Just kidding. This post is really about giving stuff up for Lent.
In contemporary America giving stuff up for Lent is experienced mostly as either a jokey declaration of Catholic identity or a barely-understood obligation. We just don't get it, and the reason we don't get it is that we have somehow forgotten the meaning and purpose of sacrifice in relation to the spiritual life.
Which is weird, because we remember it in other parts of our lives. We know that in order to have an attractive body, we must sacrifice. We have to work out, even if we don't feel like it. We have to avoid eating junk, even when we feel like it.
We know full well that worldly success entails sacrifice, and we are willing to do so to get there: hellish years in grad school, climbing up from the bottom of the ladder, long hours at work - sure, we know what sacrifice is and the fruit of it.
We also know, even if we fail to live it, that good strong loving relationships of any kind require sacrificing self. No kidding.
But somehow...when it comes to God, we're all "God's everywhere," and "God loves me as I am," our misinterpretations of which often lead us down a path in which we think that somehow, the spiritual life is different from every other part of life in that it requires nothing of us.
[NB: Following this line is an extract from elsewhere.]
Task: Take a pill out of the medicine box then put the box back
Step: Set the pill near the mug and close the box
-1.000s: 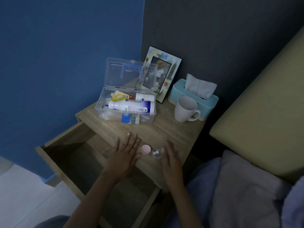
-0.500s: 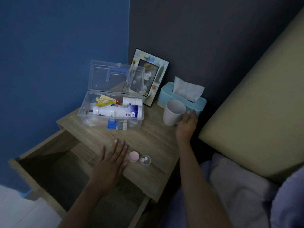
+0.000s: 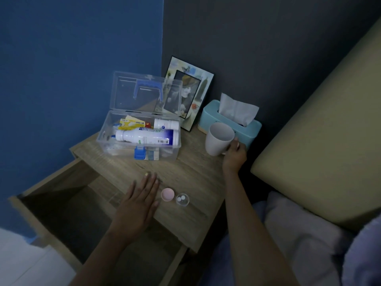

It just happens and just is.
This isn't to say, either, that we need to "try harder" or judge our spiritual lives according to any measurable sense of what we do or sacrifice. That's not it either.
It's simply recognizing that we are not in as close a union with God as we could be as God wants us to be, and that the obstacles are those that we erect: the idols we put in God's place, the fears that we harbor, the love that we stifle, rather than share with others. There are walls that must be shattered, paths that must be avoided, illusions that must be shattered - all for Love's sake.
Lent gives us a small way there. We look at our lives and see what needs to be "given up" - not for any ulterior purpose like losing weight, but for the purpose of loving God more deeply. Sometimes this does involve making changes to our physical lives: abusing the bodies God gave us is like throwing a carefully-chosen gift back in a lover's face. But it can involve other sacrifices as well: giving up time to pray more. Giving up pride to be more honest in my prayer. Giving up even more time (and resources) to share with the poor.
The fruit being that in the end, in this small way, we've discovered that we don't need those things we've given up. We thought we needed them to be happy, but we didn't. We only need God. And so we rise, through God's grace and strength, freed from mortal chains, to a small, yet enticing taste of new life.